J Data Mining Genomics Proteomics. 2011 Jan 1;2(1). doi: 10.4172/2153-0602.1000109.
The Human Proteome Organization (HUPO) Proteomics Standard Initiative has been tasked with developing file formats for storing raw data (mzML) and the results of spectral processing (protein identification and quantification) from proteomics experiments (mzIndentML). In order to fully characterize complex experiments, special data types have been designed. Standardized file formats will promote visualization, validation and dissemination of data independent of the vendor-specific binary data storage files. Innovative programmatic solutions for robust and efficient data access to standardized file formats will contribute to more rapid wide-scale acceptance of these file formats by the proteomics community.In this work, we compare algorithms for accessing spectral data in the mzML file format. As an XML file, mzML files allow efficient parsing of data structures when using XML-specific class types. These classes provide only sequential access to files. However, random access to spectral data is needed in many algorithmic applications for processing proteomics datasets. Here, we demonstrate implementation of memory streams to convert a sequential access into random access. Our application preserves the elegant XML parsing capabilities. Benchmarking file access times in sequential and random access modes show that while for small number of spectra the random access is more time efficient, when retrieving large number of spectra sequential access becomes more efficient. We also provide comparisons to other file accessing methods from academia and industry.

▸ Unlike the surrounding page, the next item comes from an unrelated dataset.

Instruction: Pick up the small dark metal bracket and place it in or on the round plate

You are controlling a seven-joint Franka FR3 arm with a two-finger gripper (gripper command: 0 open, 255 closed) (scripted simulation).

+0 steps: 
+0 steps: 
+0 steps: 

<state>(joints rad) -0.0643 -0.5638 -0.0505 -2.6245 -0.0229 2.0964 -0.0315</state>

人类蛋白质组组织(HUPO)蛋白质组学标准倡议组织的任务是开发用于存储蛋白质组学实验原始数据(mzML)以及光谱处理结果(蛋白质鉴定和定量)的文件格式(mzIndentML)。为了全面表征复杂实验,已设计了特殊的数据类型。标准化文件格式将促进数据的可视化、验证和传播,而不受特定供应商二进制数据存储文件的限制。用于对标准化文件格式进行强大而高效的数据访问的创新编程解决方案,将有助于蛋白质组学界更快地广泛接受这些文件格式。在这项工作中,我们比较了以mzML文件格式访问光谱数据的算法。作为XML文件,mzML文件在使用特定于XML的类类型时允许对数据结构进行高效解析。这些类仅提供对文件的顺序访问。然而,在许多用于处理蛋白质组学数据集的算法应用中,需要对光谱数据进行随机访问。在此,我们展示了内存流的实现,以将顺序访问转换为随机访问。我们的应用程序保留了出色的XML解析功能。对顺序访问和随机访问模式下的文件访问时间进行基准测试表明,虽然对于少量光谱,随机访问在时间上更高效,但在检索大量光谱时,顺序访问会变得更高效。我们还与学术界和工业界的其他文件访问方法进行了比较。